Abstract
Mechanism-based cytochrome P450 inactivation is defined as a time- and NADPH-dependent inactivation that is not reversible upon extensive dialysis. Current methodologies use dilution approaches to estimate the rate of inactivation and offer limited mechanistic insight and are significantly influenced by experimental conditions. We investigated the potential of progress curve analysis because this experimental design allows investigation of both the reversible (Kiapp) and irreversible (Ki, Kinact) components of the reaction mechanism. The human liver microsomal CYP1A2 inactivation kinetics of resveratrol, oltipraz, furafylline, and dihydralazine (Fig. 2) were evaluated. The inactivation results for furafylline (Ki, 0.8 μM; Kinact, 0.16 min–1) are within 2-fold to pub-lished data (Ki, 1.6 μM; Kinact, 0.19 min–1). Resveratrol and dihydralazine results are within a 4.3-fold range of published data, which compares well with ranges of estimates of these parameters across publications (e.g., furafylline has estimates ranging of Ki from 1.6 to 22.3 μM and Kinact from 0.19 to 0.87 min–1). This range of estimates highlights the potential caveats surrounding the existing methodologies that have been previously discussed in depth. In addition to these inactivation parameters, we have been able to demonstrate a variation in balance of reversible versus irreversible inhibition within these inactivators. Oltipraz and resveratrol have Kiapp values similar to their Ki, indicating a significant early onset reversible inhibition, whereas furafylline and dihydralazine are dominated by irreversible inactivation. This approach allows a more mechanistic investigation of an inactivator and in the future may improve the prediction of clinical drug-drug interactions.

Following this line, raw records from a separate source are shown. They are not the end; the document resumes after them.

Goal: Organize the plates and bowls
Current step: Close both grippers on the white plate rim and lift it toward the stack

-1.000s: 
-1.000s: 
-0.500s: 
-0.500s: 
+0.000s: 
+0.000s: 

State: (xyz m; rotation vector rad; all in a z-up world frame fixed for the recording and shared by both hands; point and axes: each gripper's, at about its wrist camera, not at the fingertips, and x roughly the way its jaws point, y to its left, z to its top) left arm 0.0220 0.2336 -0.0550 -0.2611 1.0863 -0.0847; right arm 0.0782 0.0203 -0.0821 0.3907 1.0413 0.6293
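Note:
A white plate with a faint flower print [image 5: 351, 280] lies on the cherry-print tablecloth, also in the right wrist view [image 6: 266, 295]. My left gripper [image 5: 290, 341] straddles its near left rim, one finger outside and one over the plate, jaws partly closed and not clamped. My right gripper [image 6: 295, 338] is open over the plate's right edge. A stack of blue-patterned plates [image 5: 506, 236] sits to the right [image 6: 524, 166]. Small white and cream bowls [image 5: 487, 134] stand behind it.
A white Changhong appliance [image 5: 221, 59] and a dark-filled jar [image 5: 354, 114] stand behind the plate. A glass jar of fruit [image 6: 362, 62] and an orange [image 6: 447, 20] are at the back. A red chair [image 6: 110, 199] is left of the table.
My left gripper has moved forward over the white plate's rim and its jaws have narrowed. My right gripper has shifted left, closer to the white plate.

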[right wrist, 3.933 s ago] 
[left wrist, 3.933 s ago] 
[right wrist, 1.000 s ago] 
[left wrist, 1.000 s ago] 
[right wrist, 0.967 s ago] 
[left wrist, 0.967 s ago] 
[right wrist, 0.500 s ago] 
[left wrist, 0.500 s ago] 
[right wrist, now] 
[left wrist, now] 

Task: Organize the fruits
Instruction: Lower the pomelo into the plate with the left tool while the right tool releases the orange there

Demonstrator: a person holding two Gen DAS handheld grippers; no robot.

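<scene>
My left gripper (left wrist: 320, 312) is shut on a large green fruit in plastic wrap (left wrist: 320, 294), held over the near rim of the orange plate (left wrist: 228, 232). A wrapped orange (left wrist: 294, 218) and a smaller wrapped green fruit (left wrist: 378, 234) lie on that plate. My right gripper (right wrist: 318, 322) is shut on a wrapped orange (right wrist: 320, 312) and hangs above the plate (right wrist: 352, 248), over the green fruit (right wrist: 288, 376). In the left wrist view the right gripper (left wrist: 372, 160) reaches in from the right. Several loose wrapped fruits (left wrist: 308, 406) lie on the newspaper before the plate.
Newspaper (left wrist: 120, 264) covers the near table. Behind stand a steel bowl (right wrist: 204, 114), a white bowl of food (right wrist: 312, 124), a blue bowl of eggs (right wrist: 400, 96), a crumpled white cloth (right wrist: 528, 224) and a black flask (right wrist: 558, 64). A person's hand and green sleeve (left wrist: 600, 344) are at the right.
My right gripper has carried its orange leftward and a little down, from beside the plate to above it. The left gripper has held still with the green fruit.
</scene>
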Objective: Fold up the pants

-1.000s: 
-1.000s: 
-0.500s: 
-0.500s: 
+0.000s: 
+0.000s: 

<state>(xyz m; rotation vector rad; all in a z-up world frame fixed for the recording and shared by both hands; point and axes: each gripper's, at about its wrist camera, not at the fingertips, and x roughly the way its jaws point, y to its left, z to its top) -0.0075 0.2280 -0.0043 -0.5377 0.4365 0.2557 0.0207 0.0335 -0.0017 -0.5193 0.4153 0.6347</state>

Clinical drug-drug interactions (DDIs) can pose significant challenges to the development of novel chemical entities into marketable agents. Novel chemical entities may become victims to interactions that increase their maximal plasma concentration or plasma area under the curve and reduce their therapeutic index or alternatively cause increases in exposure and erode the therapeutic index of coadministered drugs. The most common DDIs are likely due to reversible inhibition of hepatic cytochrome P450 enzymes (P450s) (Lin and Lu, 1998). Alternatively, a more complex process can occur where drugs are metabolized into intermediates that can irreversibly inactivate P450s. This is known as mechanism-based inactivation (MBI) and results in a dose- and time-dependent loss of P450 activity (Silverman, 1995). Subsequent recovery of P450 activity is entirely due to de novo synthesis of P450 protein. This process leads to a significant delay between withdrawal of the inactivator and recovery of metabolism. An example of a mechanism-based clinical DDI involving CYP1A2 is the interaction between furafylline and caffeine, where coadministration increased the plasma area under the curve of caffeine 7- to 10-fold accompanied by significant incidence of unacceptable side effects (Tarrus et al., 1987).
Significant success has been achieved in the prediction of clinical DDI from in vitro analysis of reversible P450 inhibitors (Brown et al., 2005; Ito et al., 2005; Obach et al., 2006). These methodologies allow accurate estimation of the likely magnitude of DDI using relatively simple in vitro techniques and scaling to humans using physiological parameters such as hepatic blood flow and plasma unbound fraction plus estimates of the fraction metabolized by the inhibited P450.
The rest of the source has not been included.